## The task
I would like the lines below, from the one with "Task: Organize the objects" through the one with "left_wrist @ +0", copied exactly and without any pictures.
__________
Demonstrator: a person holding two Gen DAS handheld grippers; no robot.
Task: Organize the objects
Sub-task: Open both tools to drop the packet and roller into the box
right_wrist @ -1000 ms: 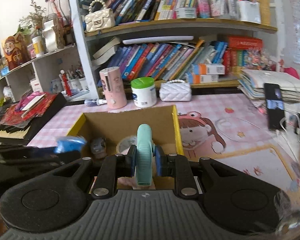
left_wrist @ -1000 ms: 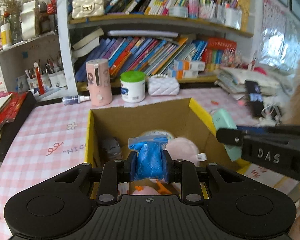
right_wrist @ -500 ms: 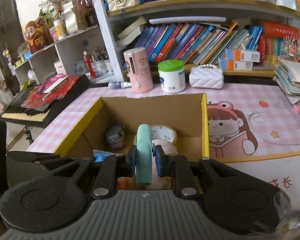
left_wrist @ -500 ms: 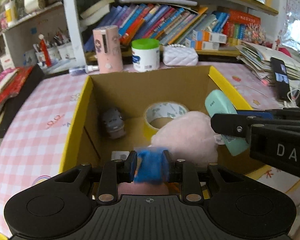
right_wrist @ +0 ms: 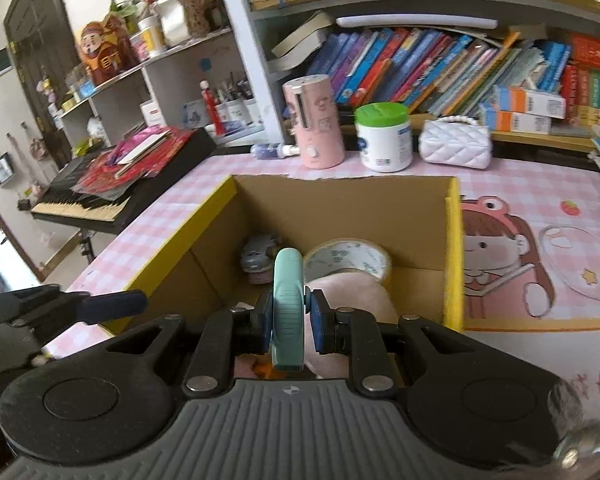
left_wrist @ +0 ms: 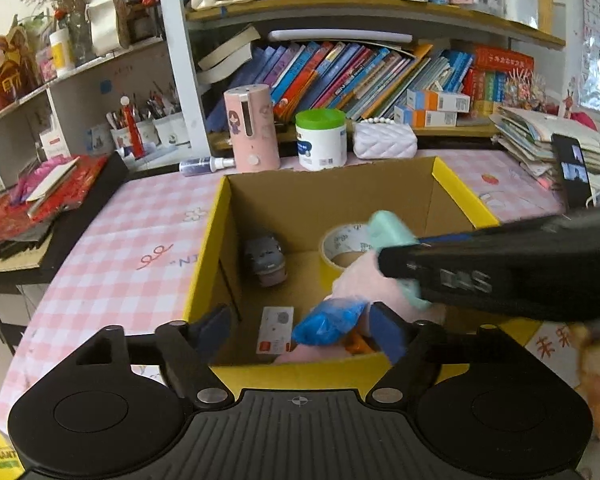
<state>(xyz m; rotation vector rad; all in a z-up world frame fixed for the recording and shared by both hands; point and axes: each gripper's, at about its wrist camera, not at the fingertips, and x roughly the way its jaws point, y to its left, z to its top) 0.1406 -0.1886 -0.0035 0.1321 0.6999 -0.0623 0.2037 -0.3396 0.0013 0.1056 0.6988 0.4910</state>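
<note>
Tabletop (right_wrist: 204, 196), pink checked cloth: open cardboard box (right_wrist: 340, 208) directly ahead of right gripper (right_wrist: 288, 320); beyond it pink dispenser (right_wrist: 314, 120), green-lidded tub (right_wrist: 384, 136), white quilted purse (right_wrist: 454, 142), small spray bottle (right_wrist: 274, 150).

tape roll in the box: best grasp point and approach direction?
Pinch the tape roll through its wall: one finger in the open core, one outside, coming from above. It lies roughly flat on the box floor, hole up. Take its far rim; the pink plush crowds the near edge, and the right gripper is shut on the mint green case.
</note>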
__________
## Output for this task
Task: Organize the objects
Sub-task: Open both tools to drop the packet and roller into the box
right_wrist @ -1000 ms: 
left_wrist @ -1000 ms: 
right_wrist @ -500 ms: 
left_wrist @ -500 ms: 
right_wrist @ +0 ms: 
left_wrist @ +0 ms: 

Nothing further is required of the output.